Biography judge Dr Simon Cooke of the University of Edinburgh called Traces of Enayat "an absorbing work of recovery and appreciation: formally inventive and reflective in its fusion of biographical approaches into a form all its own, beautifully attentive to the elusive, and deeply moving in its evocation of Enayat al-Zayyat's life. It vividly opens up the cultural world of Cairo--and Enayat's relation to it--in a translation of great tonal and narrative integrity, even as the book traverses different forms and registers."

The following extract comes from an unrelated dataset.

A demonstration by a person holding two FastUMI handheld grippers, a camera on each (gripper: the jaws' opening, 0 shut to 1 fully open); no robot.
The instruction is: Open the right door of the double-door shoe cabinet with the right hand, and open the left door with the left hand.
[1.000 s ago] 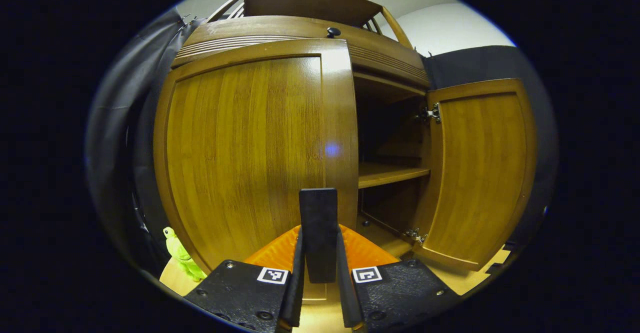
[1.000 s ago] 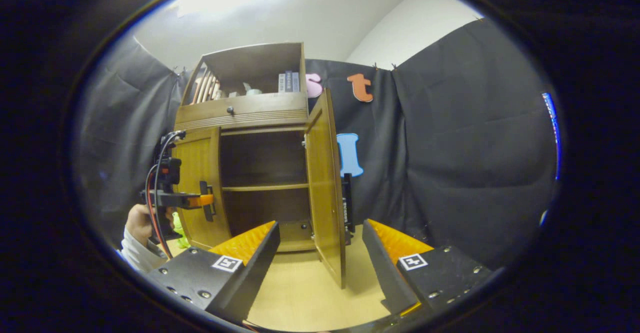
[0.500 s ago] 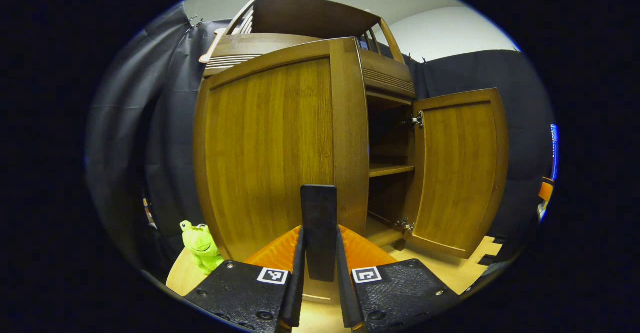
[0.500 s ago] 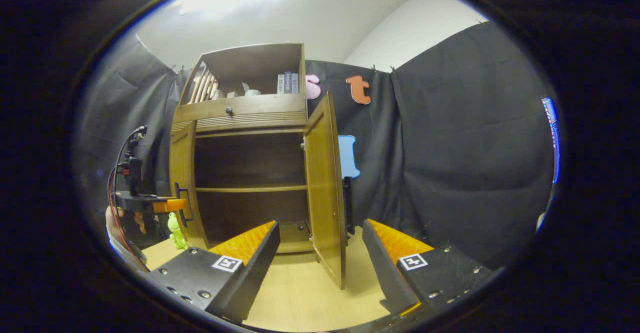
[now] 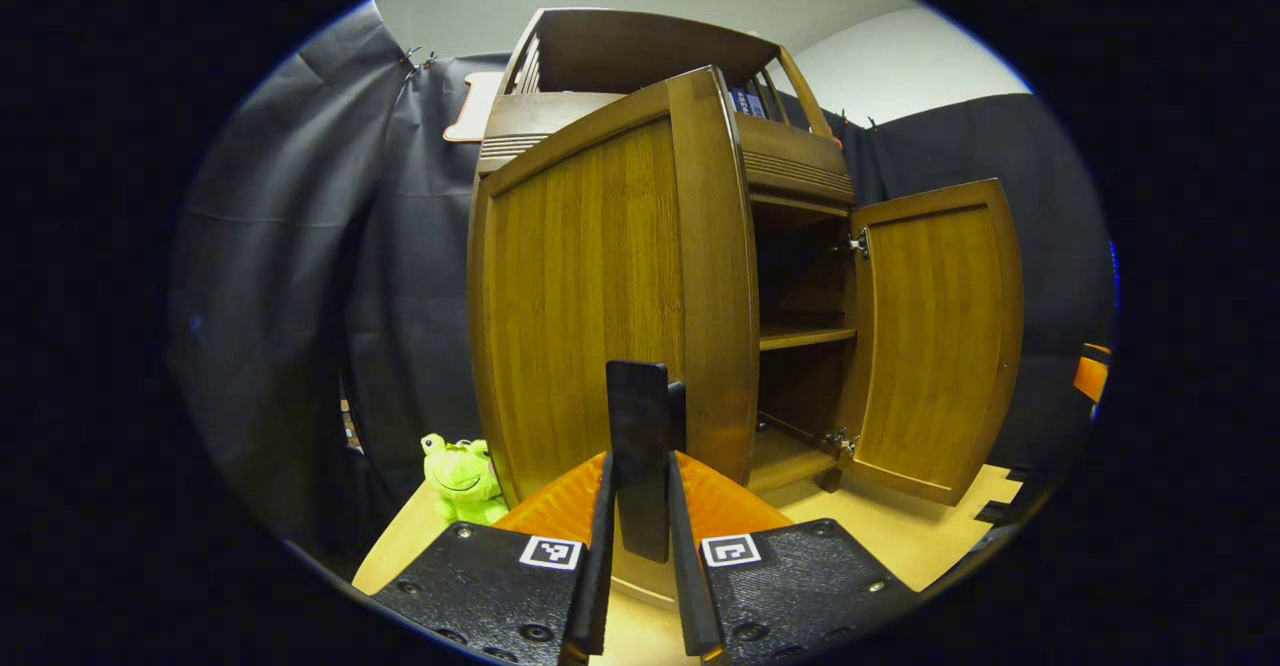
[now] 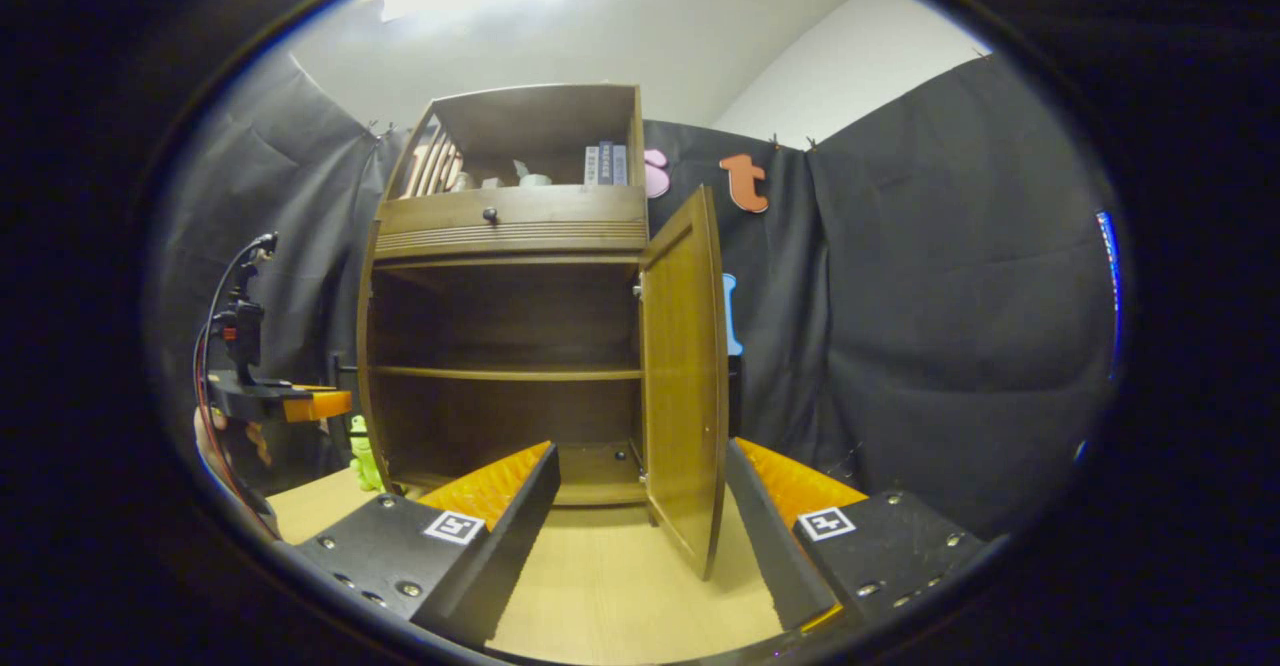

Fassbinder: Thousands of Mirrors is "an insight into the post-Second World War culture of sex, drugs and rock and roll through the eyes of West German filmmaker Rainer Werner Fassbinder," organizers said. "It presents a portrait of the artist, who created more than 40 films and is regarded one of the major figures of the New German Cinema movement."

A British writer, music journalist and critic, Penman is the author of three books and contributes to a range of magazines and publications, including the London Review of Books.

Biography judge Dr Simon Cooke called Fassbinder: Thousands of Mirrors "an extraordinary, signal achievement in the art of life-writing: poetically luminous at every turn, fascinating and agile in form, and hauntingly moving as a portrait--of Fassbinder, vividly brought to life on the page in all his complexity of the wider culture. A time-bound meditation in fragments, it also has a deep, powerfully affecting tonal integrity and pathos."